NeST-BO: Fast Local Bayesian Optimization via Newton-Step Targeting of Gradient and Hessian Information
Wei-Ting Tang, Akshay Kudva, Joel A. Paulson
TL;DR
NeST-BO tackles high-dimensional Bayesian optimization by jointly learning gradient and Hessian information with Gaussian processes and explicitly targeting the Newton step. A one-step lookahead bound on Newton-step error guides the acquisition, leading to a Newton-centered update with damping and a line search. The method scales to thousands of dimensions by embedding the problem in adaptively expanding subspaces (BAxUS) to reduce curvature-learning costs from $O(d^2)$ to $O(m^2)$, while a vanishing power-function condition ensures global progress and quadratic local convergence under mild assumptions.

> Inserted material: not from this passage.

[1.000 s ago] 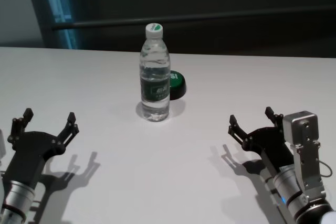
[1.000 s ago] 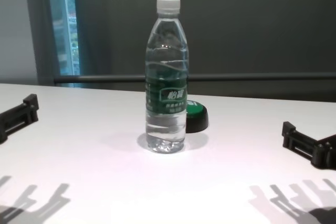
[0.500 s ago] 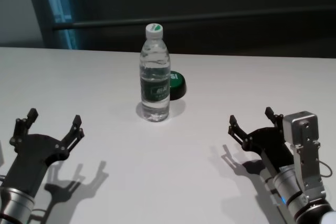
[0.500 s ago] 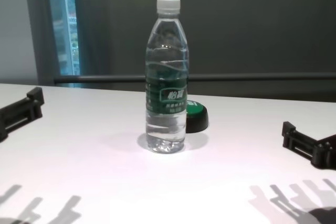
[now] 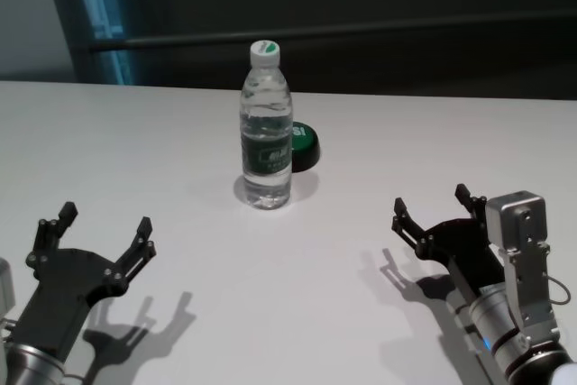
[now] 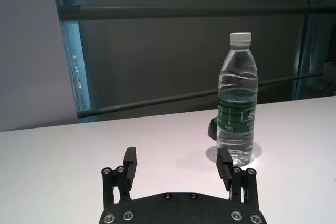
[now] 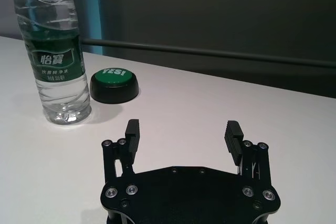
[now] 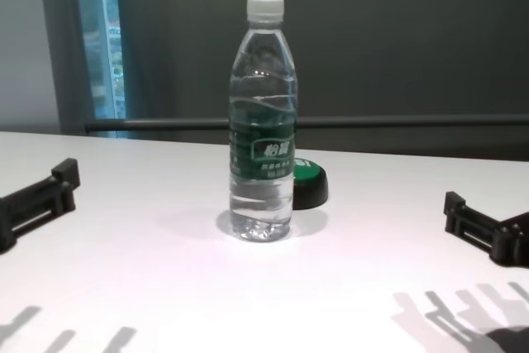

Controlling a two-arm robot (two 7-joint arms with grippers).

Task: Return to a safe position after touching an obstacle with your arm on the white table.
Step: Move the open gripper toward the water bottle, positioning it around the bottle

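You have both grippers, L (image 5: pixel 101 230) & R (image 5: pixel 431 205), wide open w/ nothing held; tall clear plastic water bottle (image 5: pixel 266 132) probably tips easily, so approach mid-label.

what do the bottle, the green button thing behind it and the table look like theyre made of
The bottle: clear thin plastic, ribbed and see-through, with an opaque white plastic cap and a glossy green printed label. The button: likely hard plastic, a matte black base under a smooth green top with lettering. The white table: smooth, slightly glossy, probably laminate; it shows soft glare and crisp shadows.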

Empirically, NeST-BO and its subspace variant consistently achieve faster convergence and lower regret than state-of-the-art local and high-dimensional BO baselines across synthetic and real-world tasks, validating the curvature-aware approach for scalable, efficient optimization.
Abstract
Bayesian optimization (BO) is effective for expensive black-box problems but remains challenging in high dimensions. We propose NeST-BO, a local BO method that targets the Newton step by jointly learning gradient and Hessian information with Gaussian process surrogates, and selecting evaluations via a one-step lookahead bound on Newton-step error. We show that this bound (and hence the step error) contracts with batch size, so NeST-BO directly inherits inexact-Newton convergence: global progress under mild stability assumptions and quadratic local rates once steps are sufficiently accurate. To scale, we optimize the acquisition in low-dimensional subspaces (e.g., random embeddings or learned sparse subspaces), reducing the dominant cost of learning curvature from $O(d^2)$ to $O(m^2)$ with $m \ll d$ while preserving step targeting. Across high-dimensional synthetic and real-world problems, including cases with thousands of variables and unknown active subspaces, NeST-BO consistently yields faster convergence and lower regret than state-of-the-art local and high-dimensional BO baselines.